Il y a 12 ans, en 2000, les libéraux ont parfaitement coopérés sur la Liste du Bourgmestre.
Pour retrouver une liste complètement libérale bilingue nous devons retourner 35 ans dans le temps. Jusqu’en octobre 1976, le moment où le P.L-L.P a permis que feu Pierre Van Halteren réussissait à conquérir l’écharpe.
Ce n’est pas à moi de vous répéter l’histoire, mais les années suivantes le parti libéral s’est déchiré. Et les libéraux perdaient ainsi dans la capitale l’écharpe qui leur revenait depuis 1830.
Le sentiment que les libéraux doivent coopérer à Bruxelles a, pour Open Vld, de solides racines. Au 19e siècle déjà, des libéraux flamands cherchaient appui auprès du parti libéral dans la capitale.
Il suffit de penser à notre sympathique Charles De Coster (l’auteur de la légende de Tyl Uylenspiegel), le poète Emanuel Hiel, le professeur ULB Eugène Van Bemmel (président de Vlamingen Vooruit), Julius Hoste Sénior et Junior … tous ont renforcé le camp libéral de la capitale.
Un nom qui s’impose aujourd’hui quand je vois la belle coalition libérale que nous avons pu rétablir ici à Bruxelles: ce nom c’est Charel.
Charles Buls pour les francophones,
Karel pour les néerlandophones,
et Charel pour les bruxellois.
Echevin de l’enseignement et bourgmestre libéral de Bruxelles à la fin du XIXe siècle, Buls incarne en quelque sorte aussi pour nous nos ambitions actuelles.
Sur le plan de l’urbanisme, Buls conciliait l’ambition avec le respect de l’individu et le patrimoine. Tout à fait en divergence avec un projet actuel comme Heysel/Néo, qui ne fait pas preuve d’ambition mais de mégalomanie.
Nous devons absolument aspirer à faire de Bruxelles une ville agréable, attrayante, propre et sure à la mesure des habitants et des visiteurs.
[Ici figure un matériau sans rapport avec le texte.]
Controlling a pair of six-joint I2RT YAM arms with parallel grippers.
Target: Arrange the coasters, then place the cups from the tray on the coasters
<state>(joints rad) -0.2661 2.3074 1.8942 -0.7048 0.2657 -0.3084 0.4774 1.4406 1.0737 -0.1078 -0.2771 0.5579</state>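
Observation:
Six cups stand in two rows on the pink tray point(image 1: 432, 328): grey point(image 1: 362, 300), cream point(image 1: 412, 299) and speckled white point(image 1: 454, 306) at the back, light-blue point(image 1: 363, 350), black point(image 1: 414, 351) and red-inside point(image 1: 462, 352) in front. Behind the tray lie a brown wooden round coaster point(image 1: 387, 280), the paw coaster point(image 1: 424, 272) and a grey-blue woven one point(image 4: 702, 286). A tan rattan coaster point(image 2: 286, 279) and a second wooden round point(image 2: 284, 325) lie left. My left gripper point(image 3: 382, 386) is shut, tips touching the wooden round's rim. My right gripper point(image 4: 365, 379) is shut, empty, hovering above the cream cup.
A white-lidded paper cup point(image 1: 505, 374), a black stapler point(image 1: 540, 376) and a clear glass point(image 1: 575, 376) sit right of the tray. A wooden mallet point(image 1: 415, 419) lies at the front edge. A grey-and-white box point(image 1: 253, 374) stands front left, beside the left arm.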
Beaucoup de gens se plaignent de l'architecture médiocre à Bruxelles. Au temps des bourgmestres libéraux, il y avait une architecture superbe à Bruxelles: l'art nouveau par exemple.
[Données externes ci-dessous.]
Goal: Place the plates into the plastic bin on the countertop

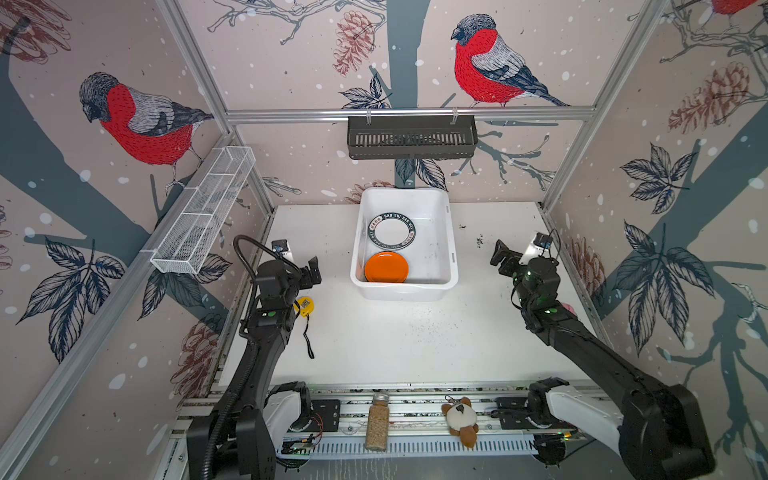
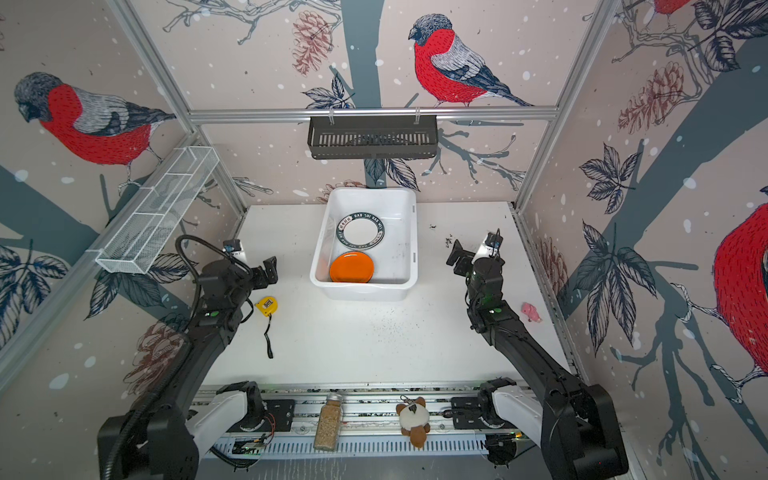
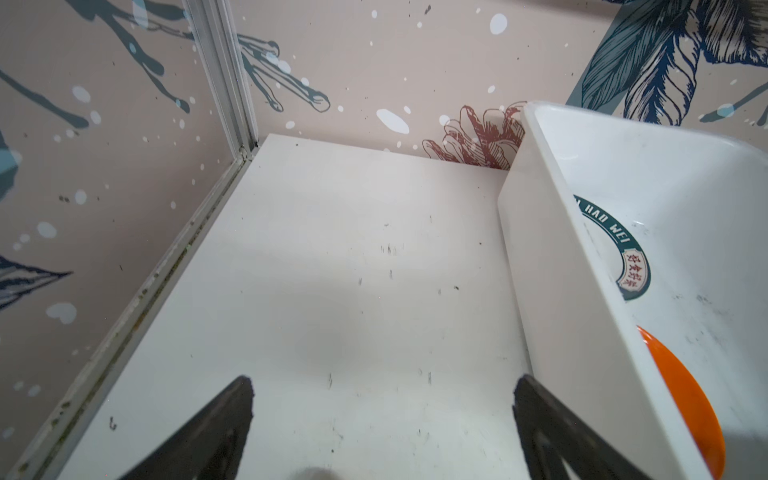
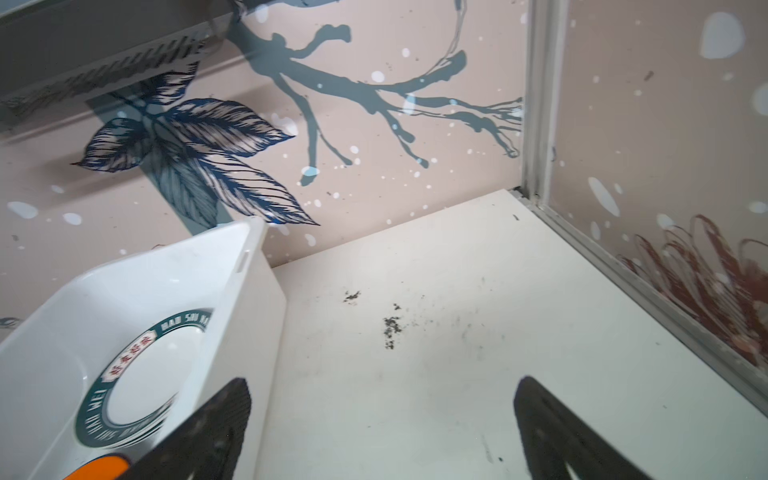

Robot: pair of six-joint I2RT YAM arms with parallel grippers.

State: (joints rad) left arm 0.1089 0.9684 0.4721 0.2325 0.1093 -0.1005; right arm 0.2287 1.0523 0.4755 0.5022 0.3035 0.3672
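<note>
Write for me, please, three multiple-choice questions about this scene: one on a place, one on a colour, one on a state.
1. Where is the orange plate?
A. in a drawer
B. in the plastic bin
C. on a chair

2. What colour is the tape measure?
A. yellow
B. green
C. purple

3. How is the right gripper?
A. shut on a cup
B. shut on a spoon
C. open and empty

Answers:
1 B: the plate lies between the bin's white walls.
2 A: its case is bright yellow.
3 C: its jaws stand wide apart, with nothing between them.
</note>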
Buls était le bourgmestre-pédagogue. Le grand champion de l’instruction obligatoire aussi et membre militant de la Ligue de l’enseignement. Etant un libéral radical et progressif il visait l’émancipation des habitants et un bon enseignement pour tous les enfants. Il misait haut. Et donc pas le nivellement vers le bas, qui est trop souvent l’apanage des socialistes. Et voilà ! Buls insistait dans son Ecole Modèle sur un apprentissage fort des langues et sur le multilinguisme.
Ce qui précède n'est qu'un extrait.